(Dataset entries)
- Opening Delimiter -
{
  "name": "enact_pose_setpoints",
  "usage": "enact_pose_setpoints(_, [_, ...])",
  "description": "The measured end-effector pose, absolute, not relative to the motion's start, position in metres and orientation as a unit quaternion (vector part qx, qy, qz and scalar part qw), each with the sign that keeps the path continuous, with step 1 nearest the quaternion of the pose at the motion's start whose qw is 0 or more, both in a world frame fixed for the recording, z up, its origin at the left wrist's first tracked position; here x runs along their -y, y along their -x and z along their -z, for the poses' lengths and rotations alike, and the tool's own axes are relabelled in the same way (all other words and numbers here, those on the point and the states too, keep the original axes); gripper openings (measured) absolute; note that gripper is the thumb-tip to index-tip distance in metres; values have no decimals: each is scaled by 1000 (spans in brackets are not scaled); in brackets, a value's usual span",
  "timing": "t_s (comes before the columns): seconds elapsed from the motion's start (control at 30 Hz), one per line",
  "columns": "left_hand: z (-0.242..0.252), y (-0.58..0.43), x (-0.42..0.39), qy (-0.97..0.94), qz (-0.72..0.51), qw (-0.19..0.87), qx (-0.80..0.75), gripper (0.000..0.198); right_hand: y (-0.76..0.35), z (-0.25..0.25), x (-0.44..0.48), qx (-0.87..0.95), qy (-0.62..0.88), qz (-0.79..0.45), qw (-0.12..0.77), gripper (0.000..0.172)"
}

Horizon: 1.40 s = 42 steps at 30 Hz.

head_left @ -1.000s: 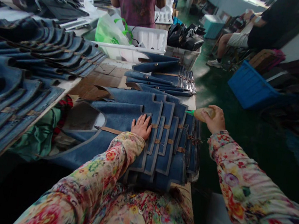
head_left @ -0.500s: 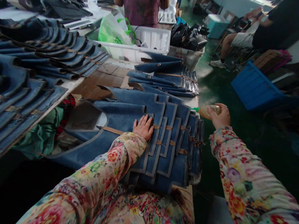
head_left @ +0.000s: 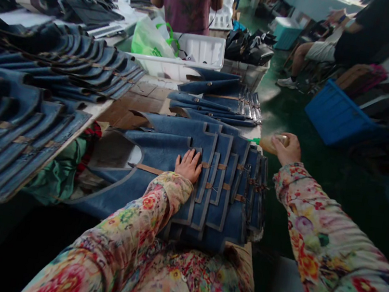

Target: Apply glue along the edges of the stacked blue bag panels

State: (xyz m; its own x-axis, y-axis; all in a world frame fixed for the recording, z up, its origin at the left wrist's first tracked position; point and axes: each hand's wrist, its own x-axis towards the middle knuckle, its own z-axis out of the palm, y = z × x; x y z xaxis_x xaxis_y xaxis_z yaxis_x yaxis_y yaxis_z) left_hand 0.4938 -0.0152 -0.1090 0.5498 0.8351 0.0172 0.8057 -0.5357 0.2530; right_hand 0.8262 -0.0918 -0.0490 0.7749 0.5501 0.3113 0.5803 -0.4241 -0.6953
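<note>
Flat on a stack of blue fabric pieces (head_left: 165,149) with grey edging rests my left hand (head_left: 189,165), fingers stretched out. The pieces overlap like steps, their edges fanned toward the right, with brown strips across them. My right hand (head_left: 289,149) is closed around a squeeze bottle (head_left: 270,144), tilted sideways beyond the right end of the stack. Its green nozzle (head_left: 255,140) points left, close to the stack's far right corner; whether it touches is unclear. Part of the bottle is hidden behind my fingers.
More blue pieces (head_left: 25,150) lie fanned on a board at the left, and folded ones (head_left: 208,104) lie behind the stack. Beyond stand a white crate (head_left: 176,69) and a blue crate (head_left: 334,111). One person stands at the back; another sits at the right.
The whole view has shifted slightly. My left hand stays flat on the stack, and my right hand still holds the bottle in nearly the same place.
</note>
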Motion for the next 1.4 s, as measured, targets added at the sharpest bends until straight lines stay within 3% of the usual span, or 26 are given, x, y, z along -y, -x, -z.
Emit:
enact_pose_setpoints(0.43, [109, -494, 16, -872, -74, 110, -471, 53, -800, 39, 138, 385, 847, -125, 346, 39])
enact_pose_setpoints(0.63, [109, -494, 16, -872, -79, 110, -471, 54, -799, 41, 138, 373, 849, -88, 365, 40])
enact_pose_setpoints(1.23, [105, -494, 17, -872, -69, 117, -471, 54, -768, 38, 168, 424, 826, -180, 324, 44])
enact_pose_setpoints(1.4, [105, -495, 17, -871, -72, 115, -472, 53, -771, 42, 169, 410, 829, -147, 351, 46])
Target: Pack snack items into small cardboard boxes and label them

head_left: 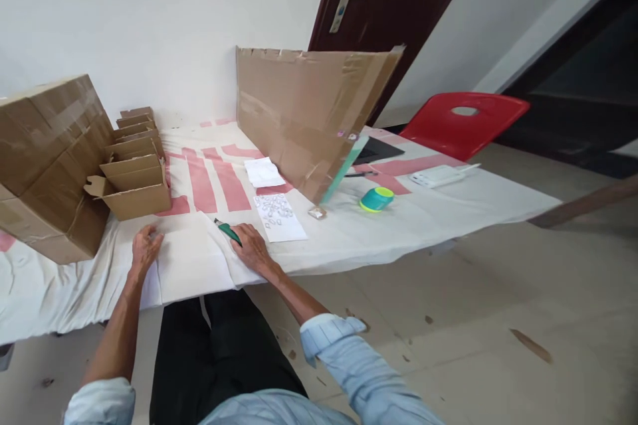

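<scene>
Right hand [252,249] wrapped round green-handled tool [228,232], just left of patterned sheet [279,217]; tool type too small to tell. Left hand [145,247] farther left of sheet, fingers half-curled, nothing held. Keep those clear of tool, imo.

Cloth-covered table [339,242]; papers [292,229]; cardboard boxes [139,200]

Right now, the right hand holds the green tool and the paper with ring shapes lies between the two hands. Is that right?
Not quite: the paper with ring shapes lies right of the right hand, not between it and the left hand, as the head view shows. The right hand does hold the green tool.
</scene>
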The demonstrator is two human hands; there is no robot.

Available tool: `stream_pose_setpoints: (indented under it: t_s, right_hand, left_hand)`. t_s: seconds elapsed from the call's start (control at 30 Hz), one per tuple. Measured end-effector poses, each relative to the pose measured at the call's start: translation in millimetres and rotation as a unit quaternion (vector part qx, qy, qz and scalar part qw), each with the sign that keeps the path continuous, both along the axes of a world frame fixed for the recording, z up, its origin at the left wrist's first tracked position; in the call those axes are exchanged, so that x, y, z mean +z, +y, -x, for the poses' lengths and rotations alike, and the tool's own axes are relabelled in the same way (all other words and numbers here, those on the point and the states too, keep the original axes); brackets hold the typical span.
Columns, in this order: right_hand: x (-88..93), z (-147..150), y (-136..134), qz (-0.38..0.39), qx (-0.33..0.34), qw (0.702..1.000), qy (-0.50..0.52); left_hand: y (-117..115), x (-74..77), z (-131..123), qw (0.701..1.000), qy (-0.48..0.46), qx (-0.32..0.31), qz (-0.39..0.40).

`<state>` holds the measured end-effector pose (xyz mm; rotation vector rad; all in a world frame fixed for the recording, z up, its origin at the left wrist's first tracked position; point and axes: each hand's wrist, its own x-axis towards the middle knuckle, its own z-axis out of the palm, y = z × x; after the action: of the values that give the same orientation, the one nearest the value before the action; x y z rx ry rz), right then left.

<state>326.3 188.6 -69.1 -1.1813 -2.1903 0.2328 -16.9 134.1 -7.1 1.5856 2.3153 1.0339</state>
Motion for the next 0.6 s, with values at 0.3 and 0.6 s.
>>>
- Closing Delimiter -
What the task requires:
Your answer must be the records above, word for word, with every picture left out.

Exercise result:
{
  "name": "enact_pose_setpoints",
  "usage": "enact_pose_setpoints(_, [_, ...])",
  "description": "The measured end-effector pose, absolute, not relative to the motion's start, position in metres and orientation as a unit quaternion (vector part qx, qy, qz and scalar part qw), each with the sign that keeps the path continuous, with step 1 nearest the quaternion of the pose at the motion's start whose qw is 0 or more, both in a world frame fixed for the recording, z up, its origin at the left wrist's first tracked position; here x runs along their -y, y along their -x and z along their -z, for the poses' lengths and rotations alike, and the tool's own axes are relabelled in the same way (all other words and numbers here, those on the point and the states too, keep the original axes); gripper openings (measured) absolute; note that gripper is the thumb-tip to index-tip distance in metres; values have no decimals: each is scaled by 1000 (spans in brackets are not scaled); in brackets, a value's usual span",
  "timing": "t_s (comes before the columns): seconds elapsed from the motion's start (control at 30 Hz), one per line",
  "columns": "left_hand: z (-0.242..0.252), y (-0.58..0.43), x (-0.42..0.39), qy (-0.97..0.94), qz (-0.72..0.51), qw (-0.19..0.87), qx (-0.80..0.75), gripper (0.000..0.198); right_hand: y (-0.76..0.35), z (-0.25..0.25), x (-0.44..0.48), qx (-0.87..0.95), qy (-0.62..0.88), qz (-0.79..0.45), qw (-0.12..0.77), gripper (0.000..0.172)"
}

Horizon: 1.40 s = 42 steps at 30 Hz.

head_left @ -1.000s: 
head_left @ -0.500s: 
head_left @ +0.000s: 

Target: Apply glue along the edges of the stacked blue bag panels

State: (xyz m; its own x-axis, y-axis; all in a world frame fixed for the recording, z up, its origin at the left wrist's first tracked position; point and axes: each hand's wrist, its own x-axis towards the middle knuckle, its own z-axis out of the palm, y = z × x; x y z xaxis_x xaxis_y xaxis_z yaxis_x yaxis_y yaxis_z) left_hand 0.4938 -0.0152 -0.1090 0.5498 0.8351 0.0172 0.8057 -0.5357 0.2530; right_hand 0.8262 -0.0918 -0.0490 0.7749 0.5501 0.3113 0.5803 -0.4241 -0.6953
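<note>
Flat on a stack of blue fabric pieces (head_left: 165,149) with grey edging rests my left hand (head_left: 189,165), fingers stretched out. The pieces overlap like steps, their edges fanned toward the right, with brown strips across them. My right hand (head_left: 289,149) is closed around a squeeze bottle (head_left: 270,144), tilted sideways beyond the right end of the stack. Its green nozzle (head_left: 255,140) points left, close to the stack's far right corner; whether it touches is unclear. Part of the bottle is hidden behind my fingers.
More blue pieces (head_left: 25,150) lie fanned on a board at the left, and folded ones (head_left: 208,104) lie behind the stack. Beyond stand a white crate (head_left: 176,69) and a blue crate (head_left: 334,111). One person stands at the back; another sits at the right.
The whole view has shifted slightly. My left hand stays flat on the stack, and my right hand still holds the bottle in nearly the same place.
</note>
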Motion for the next 1.4 s, as measured, targets added at the sharpest bends until straight lines stay within 3% of the usual span, or 26 are given, x, y, z along -y, -x, -z.
Emit:
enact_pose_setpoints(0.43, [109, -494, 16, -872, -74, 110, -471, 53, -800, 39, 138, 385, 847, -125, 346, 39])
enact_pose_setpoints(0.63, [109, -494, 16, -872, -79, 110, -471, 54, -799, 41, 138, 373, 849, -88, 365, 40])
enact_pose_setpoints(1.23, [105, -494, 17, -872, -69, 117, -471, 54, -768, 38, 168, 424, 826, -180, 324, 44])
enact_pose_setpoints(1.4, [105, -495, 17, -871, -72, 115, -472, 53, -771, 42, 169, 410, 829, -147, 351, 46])
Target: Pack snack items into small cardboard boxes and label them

head_left: 

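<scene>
Right hand [252,249] wrapped round green-handled tool [228,232], just left of patterned sheet [279,217]; tool type too small to tell. Left hand [145,247] farther left of sheet, fingers half-curled, nothing held. Keep those clear of tool, imo.

Cloth-covered table [339,242]; papers [292,229]; cardboard boxes [139,200]

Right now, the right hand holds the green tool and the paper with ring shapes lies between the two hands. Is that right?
Not quite: the paper with ring shapes lies right of the right hand, not between it and the left hand, as the head view shows. The right hand does hold the green tool.
</scene>
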The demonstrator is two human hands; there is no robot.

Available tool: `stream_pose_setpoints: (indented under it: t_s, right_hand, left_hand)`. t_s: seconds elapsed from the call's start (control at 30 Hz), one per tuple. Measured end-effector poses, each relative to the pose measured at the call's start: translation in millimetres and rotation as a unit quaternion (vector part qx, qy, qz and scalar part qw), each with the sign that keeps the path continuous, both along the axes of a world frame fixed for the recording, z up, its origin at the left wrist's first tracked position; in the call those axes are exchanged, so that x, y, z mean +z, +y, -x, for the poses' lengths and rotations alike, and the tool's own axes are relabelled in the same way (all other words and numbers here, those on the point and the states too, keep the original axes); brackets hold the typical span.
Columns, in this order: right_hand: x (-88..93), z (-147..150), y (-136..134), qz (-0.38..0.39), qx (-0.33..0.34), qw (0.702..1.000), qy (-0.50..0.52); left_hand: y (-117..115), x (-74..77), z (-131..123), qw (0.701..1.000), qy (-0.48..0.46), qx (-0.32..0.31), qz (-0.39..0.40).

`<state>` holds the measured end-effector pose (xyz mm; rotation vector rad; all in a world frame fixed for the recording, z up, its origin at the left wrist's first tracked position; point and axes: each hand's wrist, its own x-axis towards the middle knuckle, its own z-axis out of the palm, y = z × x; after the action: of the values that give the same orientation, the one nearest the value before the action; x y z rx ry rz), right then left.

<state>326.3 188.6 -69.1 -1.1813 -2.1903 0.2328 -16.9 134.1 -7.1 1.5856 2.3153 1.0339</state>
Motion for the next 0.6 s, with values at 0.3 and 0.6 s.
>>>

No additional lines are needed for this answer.